I’d been so sure I was right.
I went out into the main office and told Indah, “There’s no hack. The surveillance system was clear.”
I was braced for something, I had no idea what. But the fleeting look of disappointment that crossed Indah’s face wasn’t it. She grimaced, and used the feed to revoke my system access.
Aylen came in from the other room, pulling on a deflection vest. “The off shift volunteered to come in early,” she said. “And Supervisor Gamila is helping with coordination.”
“Good, take all of them.” Indah glanced at me. “And SecUnit.”
Well, fine.
An evidence team was still searching the Lalow and Indah sent them an order via the feed that they might be looking for “signs of body disposal.” One theory was that the refugees had been killed in the docks by the Lalow’s crew and the remains somehow smuggled back into their ship.
(I know, if they could do that to ten refugees why didn’t they do that to Lutran? But sometimes you have to look into every possibility, even the dumb ones.)

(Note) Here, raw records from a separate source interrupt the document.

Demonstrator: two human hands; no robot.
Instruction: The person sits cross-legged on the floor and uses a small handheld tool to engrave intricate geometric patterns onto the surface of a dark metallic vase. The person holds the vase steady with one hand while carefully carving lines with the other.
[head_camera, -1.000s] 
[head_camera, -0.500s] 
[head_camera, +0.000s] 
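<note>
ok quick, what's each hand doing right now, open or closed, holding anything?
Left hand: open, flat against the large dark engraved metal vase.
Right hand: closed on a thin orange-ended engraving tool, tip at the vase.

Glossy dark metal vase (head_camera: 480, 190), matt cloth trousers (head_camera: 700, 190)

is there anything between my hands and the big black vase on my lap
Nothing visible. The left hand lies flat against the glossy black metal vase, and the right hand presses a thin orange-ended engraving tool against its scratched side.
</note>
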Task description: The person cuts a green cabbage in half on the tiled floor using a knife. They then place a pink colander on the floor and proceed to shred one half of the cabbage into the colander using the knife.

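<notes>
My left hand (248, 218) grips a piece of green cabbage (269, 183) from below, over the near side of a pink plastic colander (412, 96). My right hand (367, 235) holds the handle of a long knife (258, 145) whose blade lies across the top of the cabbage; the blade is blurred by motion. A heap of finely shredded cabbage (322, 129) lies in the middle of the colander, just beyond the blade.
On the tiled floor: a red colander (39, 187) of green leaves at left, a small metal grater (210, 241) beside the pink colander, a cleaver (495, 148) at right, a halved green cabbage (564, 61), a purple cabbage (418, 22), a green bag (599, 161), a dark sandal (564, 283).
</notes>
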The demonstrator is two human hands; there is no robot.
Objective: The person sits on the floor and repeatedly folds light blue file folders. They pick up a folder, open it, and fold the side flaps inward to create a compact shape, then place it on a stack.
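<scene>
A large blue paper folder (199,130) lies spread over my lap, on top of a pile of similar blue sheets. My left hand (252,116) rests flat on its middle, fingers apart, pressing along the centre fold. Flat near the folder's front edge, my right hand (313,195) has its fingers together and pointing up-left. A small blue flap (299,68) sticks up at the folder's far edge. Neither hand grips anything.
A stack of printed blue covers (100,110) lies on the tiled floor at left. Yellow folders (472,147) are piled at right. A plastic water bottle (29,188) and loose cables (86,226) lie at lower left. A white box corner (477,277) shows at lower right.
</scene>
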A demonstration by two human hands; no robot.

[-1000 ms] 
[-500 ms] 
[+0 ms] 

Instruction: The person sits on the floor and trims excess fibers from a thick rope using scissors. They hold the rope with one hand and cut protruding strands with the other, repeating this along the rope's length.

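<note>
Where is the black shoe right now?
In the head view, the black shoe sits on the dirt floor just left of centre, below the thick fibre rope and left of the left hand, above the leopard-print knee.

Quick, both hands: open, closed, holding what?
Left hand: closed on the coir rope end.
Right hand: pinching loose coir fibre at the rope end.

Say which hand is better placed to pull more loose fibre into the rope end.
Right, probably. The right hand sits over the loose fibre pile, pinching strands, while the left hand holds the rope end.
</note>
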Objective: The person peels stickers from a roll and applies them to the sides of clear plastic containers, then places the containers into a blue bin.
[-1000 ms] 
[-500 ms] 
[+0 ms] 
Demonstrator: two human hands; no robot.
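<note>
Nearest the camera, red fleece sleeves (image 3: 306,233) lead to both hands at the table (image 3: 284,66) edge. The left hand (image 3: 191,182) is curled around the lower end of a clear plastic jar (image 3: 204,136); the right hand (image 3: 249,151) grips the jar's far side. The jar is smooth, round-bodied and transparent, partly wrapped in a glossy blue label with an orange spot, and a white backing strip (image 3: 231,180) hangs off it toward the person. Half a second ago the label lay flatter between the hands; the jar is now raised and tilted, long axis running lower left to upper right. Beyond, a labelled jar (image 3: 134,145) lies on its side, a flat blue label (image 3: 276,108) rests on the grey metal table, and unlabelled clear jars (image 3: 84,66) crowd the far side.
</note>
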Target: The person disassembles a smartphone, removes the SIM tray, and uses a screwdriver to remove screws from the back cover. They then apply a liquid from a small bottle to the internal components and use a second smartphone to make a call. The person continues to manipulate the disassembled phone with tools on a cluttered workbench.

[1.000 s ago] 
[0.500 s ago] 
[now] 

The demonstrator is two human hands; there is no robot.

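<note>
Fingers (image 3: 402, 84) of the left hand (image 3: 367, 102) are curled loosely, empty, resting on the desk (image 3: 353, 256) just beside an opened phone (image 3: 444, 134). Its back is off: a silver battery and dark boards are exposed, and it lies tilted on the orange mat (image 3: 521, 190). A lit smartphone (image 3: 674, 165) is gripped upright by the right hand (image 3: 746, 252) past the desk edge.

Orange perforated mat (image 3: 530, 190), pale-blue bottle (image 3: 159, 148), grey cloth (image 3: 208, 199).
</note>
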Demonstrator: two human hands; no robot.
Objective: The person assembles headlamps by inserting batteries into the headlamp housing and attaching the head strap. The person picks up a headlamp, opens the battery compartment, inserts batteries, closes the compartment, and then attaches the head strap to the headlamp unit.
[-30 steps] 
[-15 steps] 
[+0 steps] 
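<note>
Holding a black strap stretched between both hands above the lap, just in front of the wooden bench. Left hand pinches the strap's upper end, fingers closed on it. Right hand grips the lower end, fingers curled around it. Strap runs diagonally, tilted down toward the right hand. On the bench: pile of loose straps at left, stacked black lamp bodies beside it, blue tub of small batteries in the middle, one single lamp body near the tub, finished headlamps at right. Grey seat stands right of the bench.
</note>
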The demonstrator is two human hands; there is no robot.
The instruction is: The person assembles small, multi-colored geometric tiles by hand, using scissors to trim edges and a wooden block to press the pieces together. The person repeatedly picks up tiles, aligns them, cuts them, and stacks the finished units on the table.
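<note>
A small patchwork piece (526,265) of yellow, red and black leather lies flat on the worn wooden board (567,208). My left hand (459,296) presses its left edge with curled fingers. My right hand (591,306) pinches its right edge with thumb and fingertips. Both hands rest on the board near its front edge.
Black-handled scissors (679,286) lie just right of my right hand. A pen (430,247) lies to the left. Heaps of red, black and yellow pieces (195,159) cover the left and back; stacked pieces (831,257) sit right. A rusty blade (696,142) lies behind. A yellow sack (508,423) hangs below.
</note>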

The Lalow search team had already found evidence that the refugees really had been aboard long enough to get here from a point near the BreharWallHan mining field: the ship’s recycler stats showed waste and water conversion from at least fifteen humans for the duration of the trip, and the ship’s stores had a suspiciously large amount of bedding and food, plus games for pre-adolescents.
(Yes, again, I know. Why bring them all the way here alive and in relative comfort, let them disembark, then kill them? Theoretically the Lalow crew could have been paid to do that, but if there had been a hard currency transfer it wouldn’t have occurred on station so there was no way we could find that out.)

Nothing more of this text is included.